(Input data):
>>

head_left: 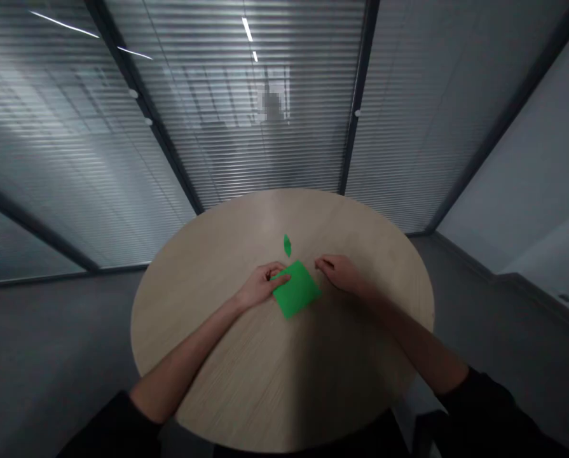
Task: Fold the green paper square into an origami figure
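Observation:
A square sheet of green paper (297, 292) lies turned cornerwise near the middle of the wooden table. My left hand (260, 283) grips its left corner, thumb on top and the other fingers curled at the edge. To the right of the sheet, apart from it, my right hand (339, 270) rests with its fingers curled closed; nothing shows in them. Just beyond the sheet's far corner is a small folded green piece (287, 245), narrow and leaf-shaped.
The round table (208, 254) has a pale wood top, with a shadow across its near right part. Glass panels with blinds (265, 146) in dark frames stand behind it. A pale wall (517, 178) rises at the right above the grey floor.

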A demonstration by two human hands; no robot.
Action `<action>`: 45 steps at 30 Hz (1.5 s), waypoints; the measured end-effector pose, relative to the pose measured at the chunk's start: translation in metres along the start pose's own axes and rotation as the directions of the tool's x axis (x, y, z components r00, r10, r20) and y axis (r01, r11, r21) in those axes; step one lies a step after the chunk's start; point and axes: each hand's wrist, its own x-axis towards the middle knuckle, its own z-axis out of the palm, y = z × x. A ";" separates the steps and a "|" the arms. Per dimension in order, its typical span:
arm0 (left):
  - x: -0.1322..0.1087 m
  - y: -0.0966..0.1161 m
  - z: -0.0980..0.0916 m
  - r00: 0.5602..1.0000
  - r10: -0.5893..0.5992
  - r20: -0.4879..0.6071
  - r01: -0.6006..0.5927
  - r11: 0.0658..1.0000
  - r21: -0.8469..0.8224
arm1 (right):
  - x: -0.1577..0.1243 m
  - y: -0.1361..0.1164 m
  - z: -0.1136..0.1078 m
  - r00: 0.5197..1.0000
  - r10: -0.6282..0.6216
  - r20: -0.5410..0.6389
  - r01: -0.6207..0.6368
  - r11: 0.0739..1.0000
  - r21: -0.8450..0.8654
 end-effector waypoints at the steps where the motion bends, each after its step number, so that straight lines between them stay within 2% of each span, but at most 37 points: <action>1: -0.001 -0.001 -0.002 1.000 0.008 -0.017 -0.008 1.000 0.001 | -0.001 -0.003 0.001 1.000 -0.004 0.005 0.003 0.999 0.038; 6: -0.004 -0.003 -0.002 0.999 0.024 -0.049 -0.025 0.999 -0.029 | -0.010 -0.014 0.005 0.997 -0.044 0.067 0.028 0.975 0.221; 12: -0.003 -0.009 0.004 0.997 0.028 -0.069 -0.036 0.993 -0.115 | -0.012 -0.010 0.005 0.989 -0.042 0.144 -0.016 0.924 0.381; 17: -0.002 -0.010 0.000 1.000 -0.024 0.017 0.026 0.990 -0.140 | -0.008 -0.004 0.004 0.978 0.006 0.207 -0.106 0.871 0.479; 21: 0.000 -0.010 -0.004 0.991 -0.067 0.118 0.081 0.990 -0.118 | -0.009 -0.001 0.005 0.977 0.044 0.210 -0.152 0.830 0.536; 27: -0.001 -0.012 -0.005 0.984 -0.067 0.165 0.091 0.986 -0.140 | -0.019 -0.002 0.009 0.980 0.038 0.195 -0.147 0.800 0.582; 39: -0.006 -0.004 -0.004 0.988 -0.037 0.150 0.079 0.955 -0.287 | -0.021 -0.009 0.014 0.981 0.020 0.194 -0.146 0.736 0.661; 45: -0.006 -0.004 -0.002 0.992 -0.049 0.118 0.083 0.952 -0.295 | -0.020 -0.007 0.017 0.987 -0.007 0.163 -0.111 0.705 0.701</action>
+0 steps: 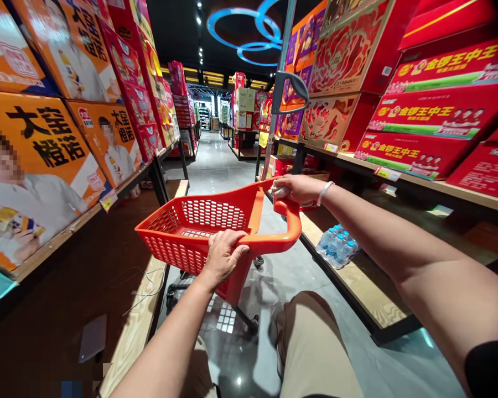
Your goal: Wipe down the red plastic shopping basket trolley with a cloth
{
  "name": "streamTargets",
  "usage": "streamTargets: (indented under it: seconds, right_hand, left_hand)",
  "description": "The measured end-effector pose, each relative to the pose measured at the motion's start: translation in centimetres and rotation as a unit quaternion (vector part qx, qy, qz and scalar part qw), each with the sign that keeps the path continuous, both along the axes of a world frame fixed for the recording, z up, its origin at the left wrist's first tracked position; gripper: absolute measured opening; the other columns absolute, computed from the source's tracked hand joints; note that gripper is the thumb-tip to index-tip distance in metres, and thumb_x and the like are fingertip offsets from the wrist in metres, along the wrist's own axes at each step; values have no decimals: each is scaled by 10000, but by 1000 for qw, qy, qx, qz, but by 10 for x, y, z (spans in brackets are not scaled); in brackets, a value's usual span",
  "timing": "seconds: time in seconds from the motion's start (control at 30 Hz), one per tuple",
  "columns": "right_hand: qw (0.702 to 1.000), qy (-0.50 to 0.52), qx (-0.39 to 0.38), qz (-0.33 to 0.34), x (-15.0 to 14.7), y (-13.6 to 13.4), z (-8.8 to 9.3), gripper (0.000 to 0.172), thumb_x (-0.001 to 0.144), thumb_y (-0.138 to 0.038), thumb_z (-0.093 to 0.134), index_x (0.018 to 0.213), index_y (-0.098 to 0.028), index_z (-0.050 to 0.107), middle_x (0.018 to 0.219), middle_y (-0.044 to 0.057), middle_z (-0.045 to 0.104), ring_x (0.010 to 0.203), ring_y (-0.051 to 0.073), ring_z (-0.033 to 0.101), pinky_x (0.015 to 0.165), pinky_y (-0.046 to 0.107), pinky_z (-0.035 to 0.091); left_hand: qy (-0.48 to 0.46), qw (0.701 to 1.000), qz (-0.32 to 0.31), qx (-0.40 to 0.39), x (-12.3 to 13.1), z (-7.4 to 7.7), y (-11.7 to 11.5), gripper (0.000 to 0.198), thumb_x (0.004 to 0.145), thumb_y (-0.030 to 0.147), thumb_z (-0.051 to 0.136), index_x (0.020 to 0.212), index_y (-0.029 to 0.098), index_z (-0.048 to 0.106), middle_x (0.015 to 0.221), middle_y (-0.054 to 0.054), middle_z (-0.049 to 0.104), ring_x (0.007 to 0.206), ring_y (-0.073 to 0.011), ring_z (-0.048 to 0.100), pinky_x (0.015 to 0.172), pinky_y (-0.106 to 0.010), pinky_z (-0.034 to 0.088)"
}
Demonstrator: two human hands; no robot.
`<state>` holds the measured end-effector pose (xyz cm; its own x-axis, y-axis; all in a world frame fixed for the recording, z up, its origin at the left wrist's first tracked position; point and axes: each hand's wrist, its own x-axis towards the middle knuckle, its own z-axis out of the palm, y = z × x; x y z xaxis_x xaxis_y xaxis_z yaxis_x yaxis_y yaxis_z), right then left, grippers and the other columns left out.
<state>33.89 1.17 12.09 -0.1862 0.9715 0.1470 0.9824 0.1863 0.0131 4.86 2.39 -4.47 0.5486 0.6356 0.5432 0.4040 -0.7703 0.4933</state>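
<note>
A red plastic shopping cart [199, 221] stands in front of me, with holes in its basket walls and bare mesh at its bottom. My left hand [224, 255] grips the cart's near rim where the looped handle [290, 237] begins, fingers over the edge and thumb on the near side. At the handle's far right end, my right hand [295, 189] is closed around a crumpled pale cloth [279, 189], which is pressed against the red plastic. Much of the cloth is hidden under the fingers. A white band circles my right wrist.
Shelves of orange drink cartons [37, 171] line the left. Red boxes [423, 119] and gold patterned boxes [336, 119] fill the right shelf, with a shrink-wrapped water bottle pack [337, 246] below. A metal post [280, 83] rises by the right shelf. The tiled aisle [216, 149] runs ahead.
</note>
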Motion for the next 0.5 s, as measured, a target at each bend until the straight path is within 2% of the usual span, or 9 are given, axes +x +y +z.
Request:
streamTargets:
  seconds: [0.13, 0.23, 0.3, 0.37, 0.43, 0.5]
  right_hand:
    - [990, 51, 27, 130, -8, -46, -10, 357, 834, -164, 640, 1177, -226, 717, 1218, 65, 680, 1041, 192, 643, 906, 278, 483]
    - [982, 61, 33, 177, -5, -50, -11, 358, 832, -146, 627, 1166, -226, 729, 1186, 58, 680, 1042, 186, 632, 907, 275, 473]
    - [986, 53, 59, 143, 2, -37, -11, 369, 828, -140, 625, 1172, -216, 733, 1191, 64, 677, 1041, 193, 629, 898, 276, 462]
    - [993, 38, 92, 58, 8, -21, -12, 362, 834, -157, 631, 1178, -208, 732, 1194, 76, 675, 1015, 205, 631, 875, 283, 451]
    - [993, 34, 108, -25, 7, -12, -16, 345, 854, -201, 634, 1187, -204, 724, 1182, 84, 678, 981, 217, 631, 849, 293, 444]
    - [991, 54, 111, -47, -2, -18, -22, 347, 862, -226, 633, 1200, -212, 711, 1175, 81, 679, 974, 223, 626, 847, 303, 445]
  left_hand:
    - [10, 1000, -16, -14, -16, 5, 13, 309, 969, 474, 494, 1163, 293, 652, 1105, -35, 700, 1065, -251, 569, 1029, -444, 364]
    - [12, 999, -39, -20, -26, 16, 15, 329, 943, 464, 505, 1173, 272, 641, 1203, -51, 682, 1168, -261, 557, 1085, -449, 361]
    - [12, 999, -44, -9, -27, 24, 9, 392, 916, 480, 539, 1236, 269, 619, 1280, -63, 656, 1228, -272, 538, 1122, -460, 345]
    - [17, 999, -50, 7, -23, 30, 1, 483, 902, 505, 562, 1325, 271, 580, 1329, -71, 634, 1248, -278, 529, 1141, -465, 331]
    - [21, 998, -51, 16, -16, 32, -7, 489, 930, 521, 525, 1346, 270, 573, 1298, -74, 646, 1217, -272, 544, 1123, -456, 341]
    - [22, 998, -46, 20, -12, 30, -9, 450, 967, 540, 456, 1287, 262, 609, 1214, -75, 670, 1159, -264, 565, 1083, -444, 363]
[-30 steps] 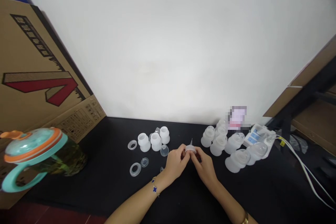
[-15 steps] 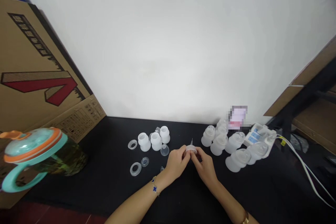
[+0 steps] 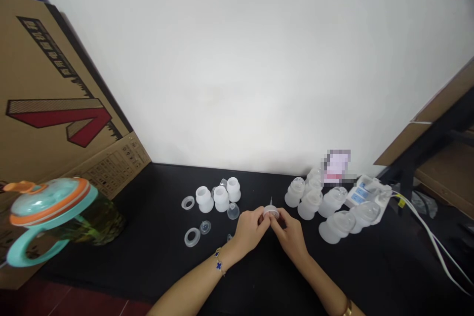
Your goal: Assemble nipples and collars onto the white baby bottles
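Over the black table, my left hand (image 3: 253, 228) and my right hand (image 3: 289, 232) both grip a white bottle collar ring (image 3: 271, 210). A clear nipple tip (image 3: 271, 201) pokes up out of the ring. Fingers of both hands are closed about its rim, and its underside is hidden. Left of my hands stand white open-necked bottles (image 3: 221, 199) with a clear dome cap (image 3: 233, 211) beside them. Farther left lie a loose collar ring (image 3: 191, 237), a second ring (image 3: 188, 202) and a clear nipple (image 3: 205, 227). A small clear piece is partly hidden behind my left wrist.
Several capped bottles (image 3: 310, 203) stand to the right. Behind them are a white power strip (image 3: 365, 191) with cables (image 3: 425, 229) and a pixelated pink item (image 3: 336, 165). At the left are a teal-lidded jug (image 3: 70, 217) and a large cardboard box (image 3: 48, 84). A white wall (image 3: 237, 69) rises behind.
The view has shifted slightly. Both hands stay on the collar ring with the nipple, with only slight finger movement; the bottles and loose parts keep their places.
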Tool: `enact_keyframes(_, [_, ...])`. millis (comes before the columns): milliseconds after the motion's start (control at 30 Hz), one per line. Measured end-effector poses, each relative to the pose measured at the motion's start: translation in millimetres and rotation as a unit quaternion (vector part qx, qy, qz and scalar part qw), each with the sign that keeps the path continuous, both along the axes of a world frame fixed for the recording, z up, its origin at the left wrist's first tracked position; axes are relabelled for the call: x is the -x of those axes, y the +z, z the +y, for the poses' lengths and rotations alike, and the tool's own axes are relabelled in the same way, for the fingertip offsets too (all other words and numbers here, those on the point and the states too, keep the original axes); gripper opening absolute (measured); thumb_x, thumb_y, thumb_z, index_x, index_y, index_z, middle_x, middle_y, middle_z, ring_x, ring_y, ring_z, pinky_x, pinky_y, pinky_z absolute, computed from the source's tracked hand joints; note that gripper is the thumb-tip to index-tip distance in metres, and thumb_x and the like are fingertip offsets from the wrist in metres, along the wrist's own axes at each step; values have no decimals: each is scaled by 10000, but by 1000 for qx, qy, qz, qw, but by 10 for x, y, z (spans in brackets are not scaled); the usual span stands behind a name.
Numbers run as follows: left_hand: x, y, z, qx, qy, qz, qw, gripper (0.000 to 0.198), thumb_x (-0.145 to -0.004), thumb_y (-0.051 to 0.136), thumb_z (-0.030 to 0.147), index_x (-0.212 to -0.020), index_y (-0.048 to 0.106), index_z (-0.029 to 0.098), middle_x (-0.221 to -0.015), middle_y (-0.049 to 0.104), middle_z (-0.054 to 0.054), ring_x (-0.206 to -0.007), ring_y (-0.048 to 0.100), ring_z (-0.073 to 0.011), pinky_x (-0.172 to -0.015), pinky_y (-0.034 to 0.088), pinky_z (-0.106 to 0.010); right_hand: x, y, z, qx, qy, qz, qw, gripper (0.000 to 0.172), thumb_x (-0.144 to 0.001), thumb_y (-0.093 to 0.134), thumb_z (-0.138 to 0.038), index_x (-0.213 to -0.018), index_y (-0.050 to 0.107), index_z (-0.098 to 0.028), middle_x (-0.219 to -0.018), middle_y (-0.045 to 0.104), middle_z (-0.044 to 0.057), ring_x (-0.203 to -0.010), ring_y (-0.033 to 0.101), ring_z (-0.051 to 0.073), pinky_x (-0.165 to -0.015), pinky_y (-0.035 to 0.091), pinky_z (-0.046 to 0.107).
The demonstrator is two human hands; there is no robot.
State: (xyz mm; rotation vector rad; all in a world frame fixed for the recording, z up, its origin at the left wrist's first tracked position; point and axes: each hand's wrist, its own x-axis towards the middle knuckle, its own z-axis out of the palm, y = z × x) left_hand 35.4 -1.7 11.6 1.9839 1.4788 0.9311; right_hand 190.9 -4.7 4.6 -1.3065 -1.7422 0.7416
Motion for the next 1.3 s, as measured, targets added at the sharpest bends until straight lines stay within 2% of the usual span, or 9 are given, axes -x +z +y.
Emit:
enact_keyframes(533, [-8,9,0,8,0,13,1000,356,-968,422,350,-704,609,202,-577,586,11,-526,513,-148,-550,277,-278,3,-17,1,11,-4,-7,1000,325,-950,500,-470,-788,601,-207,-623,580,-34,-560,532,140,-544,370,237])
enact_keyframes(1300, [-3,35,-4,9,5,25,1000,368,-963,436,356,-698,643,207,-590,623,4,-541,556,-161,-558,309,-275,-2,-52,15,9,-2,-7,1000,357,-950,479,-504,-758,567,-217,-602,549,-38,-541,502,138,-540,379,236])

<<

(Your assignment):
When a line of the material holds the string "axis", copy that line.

(Solution to this task):
Action `<action>`: 45 steps at 30 Hz (1.5 s), waypoints; the measured end-effector pose, relative to the pose measured at the chunk's start: translation in metres along the start pose's own axes and rotation as the directions of the tool's x axis (x, y, z components r00, r10, r20) and y axis (r01, r11, r21) in those axes; step one lies a step after the chunk's start; point and axes: each hand's wrist, its own x-axis towards the middle knuckle, its own z-axis out of the palm, y = z × x. A ";" separates the steps and a "|" the arms. Per dimension in order, its typical span:
`<state>` holds the measured end-effector pose (xyz cm; its own x-axis, y-axis; all in a world frame fixed for the recording, z up, its origin at the left wrist's first tracked position; point and axes: each hand's wrist, its own x-axis towards the middle knuckle, its own z-axis out of the palm, y = z × x; x y z xaxis_x xaxis_y xaxis_z yaxis_x yaxis_y yaxis_z), right then left, grippers and the other columns left out.
State: (xyz mm; rotation vector rad; all in a world frame fixed for the recording, z up, its origin at the left wrist's first tracked position; point and axes: each hand's wrist, its own x-axis towards the middle knuckle, its own z-axis out of the palm, y = z × x) left_hand 35.4 -1.7 11.6 1.9839 1.4788 0.9311; right_hand 190.9 -4.7 4.6 -1.3065 -1.7422 0.7416

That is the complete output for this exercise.